So I have finally gave it a go at setting up a Raspberry Pi cluster. It was a rather simple process, but maybe because of my IT nerd background. There were a few pit-stops to do in a few places to have the rights environments and configurations.

I used a lot of content from NetworkChuck video and adjusted to my needs.

We are going to use Rancher k3s version as it is lightweight and perfect for Raspberry Pi. We will also setup their Rancher dashboard to monitor easily the cluster.

Pre-Requisites

These is the list of material and environments needed to complete the creation of the cluster

Hardware

You need at least a Raspberry Pi, obviously 😀
But here is my full list:

  • 1 x Raspberry Pi 4 Model B – 8GB RAM
  • 2 x Raspberry Pi 4 Model B – 4GB RAM
  • 1 x small LAN hub 5 ports
  • 3 x 50cm LAN cables
  • 1 x 2m LAN cable (use the length you need to get to your router)
  • 1 x 60W USB power supply. My model is the “White Xiaomi USB 60W Fast Charger 6 Ports”
White Xiaomi USB 60W Fast Charger 6 Ports
White Xiaomi USB 60W Fast Charger 6 Ports
  • 3 x USB to Type-C cables
QUANTUM 3.0 port 2 m USB Type C Cable - QUANTUM : Flipkart.com
USB to Type-C cable
  • 1 x Raspberry Pi 4 4-Layers Acrylic Cluster Case (you can use the type and model you want, I will probably print a nicer looking one in the future)
  • SD-Card reader/writer

Software

You will also need some software:

  • Raspberry Pi Imager or similar tool to write the SD-Card
  • An Ubuntu version 18.04 or 20.04 with docker installed (see Rancher support matrix). I am using on a VirtualBox, the Ubuntu Server version (not desktop) and selected the Brideged Adapter for the Network.
  • A text editor as a pad place to copy/paste

Setting up the RPis

Let’s get done. First you’ll need to assemble the main components. Here is a work-in-progress that connects the RPIs to the LAN hub.

RPi Cluster - WIP
RPi Cluster – WIP

Baking the base stack

Next, use the Raspberry Pi imager to install the OS version. Select

Raspberry Pi OS (Other)

Then the Raspberry Pi Lite version.

Then Press CTRL+SHIFT+X (your OS may vary) to bring the customization popup. Enable SSH. You can also provide the hostname if you want.

Advanced options

Once you got your SD-Card prepared, put it in the RPi and let it boot. Don’t connect any HDMI or keyboard to it, just let it boot and wait about 1 minute.

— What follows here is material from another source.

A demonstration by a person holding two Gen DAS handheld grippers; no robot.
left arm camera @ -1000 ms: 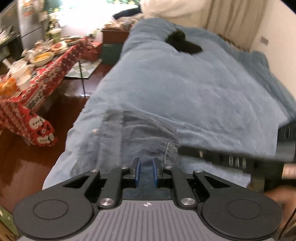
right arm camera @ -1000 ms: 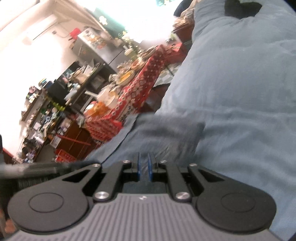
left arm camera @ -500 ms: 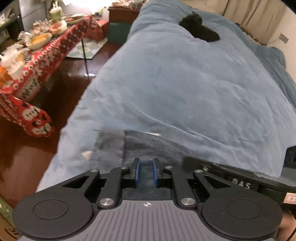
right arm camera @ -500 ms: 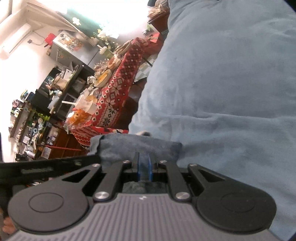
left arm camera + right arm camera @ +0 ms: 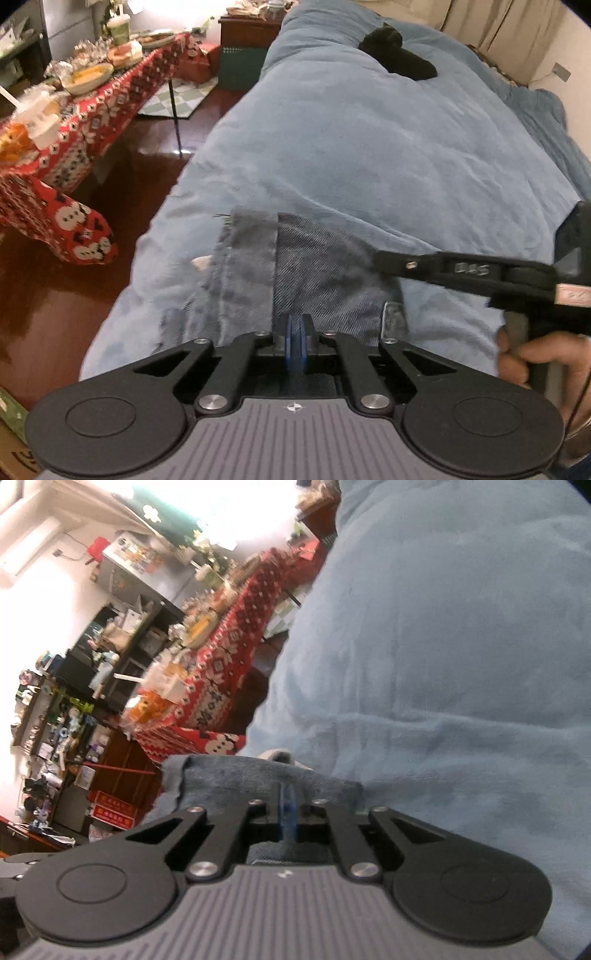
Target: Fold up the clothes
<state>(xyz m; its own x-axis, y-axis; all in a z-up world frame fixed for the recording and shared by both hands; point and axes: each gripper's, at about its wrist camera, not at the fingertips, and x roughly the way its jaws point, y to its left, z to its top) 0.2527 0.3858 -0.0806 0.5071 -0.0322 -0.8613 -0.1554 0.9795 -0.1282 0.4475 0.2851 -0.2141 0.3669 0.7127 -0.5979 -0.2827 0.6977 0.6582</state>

After 1 minute, check the green LED doesn’t blink (or very slowly) then disconnect the power. YES! You heard me 😀 Don’t worry, there is nothing running that requires a clean shutdown. It’s a Raspberry Pi!

Take the SD-Card and put it back on your computer. Then go to the partition marked as boot. You will need to modify 2 files on his partition:

  • cmdline.txt:
    Add the following at the end of the line:
    cgroup_memory=1 cgroup_enable=memory hdmi_blanking=2 ip=<the static IP address>::<your network gateway>:<your network mask>:<the RPi hostname>:eth0:off

For example that could be
cgroup_memory=1 cgroup_enable=memory hdmi_blanking=2 ip=192.168.1.10::192.168.1.1:255.255.255.0:k3s-main:eth0:off

What does all of this do? Let’s have a look:

  1. cgroup_enable=memory: enable in the kernel to use the Control Groups to limit memory per process. It is disabled by default.
  2. cgroup_memory=1: I couldn’t find more information about it, but it seems this is no longer a kernel flag and could be ignored. It is supposedly replaced by the cgroup_enable=memory setting.
  3. hdmi_blanking=2: this is to disable fully the HDMI ports. A value of 1 would allow to re-enable by software/command line and 0 (default) enables the HDMI ports.
  4. ip=[…]: sets the IP Address, the dns serveer (I skipped so there are double :), the netmask, the hostname in the /etc/hosts file, the name of the NIC and whether we want to turn on or off the auto configuration.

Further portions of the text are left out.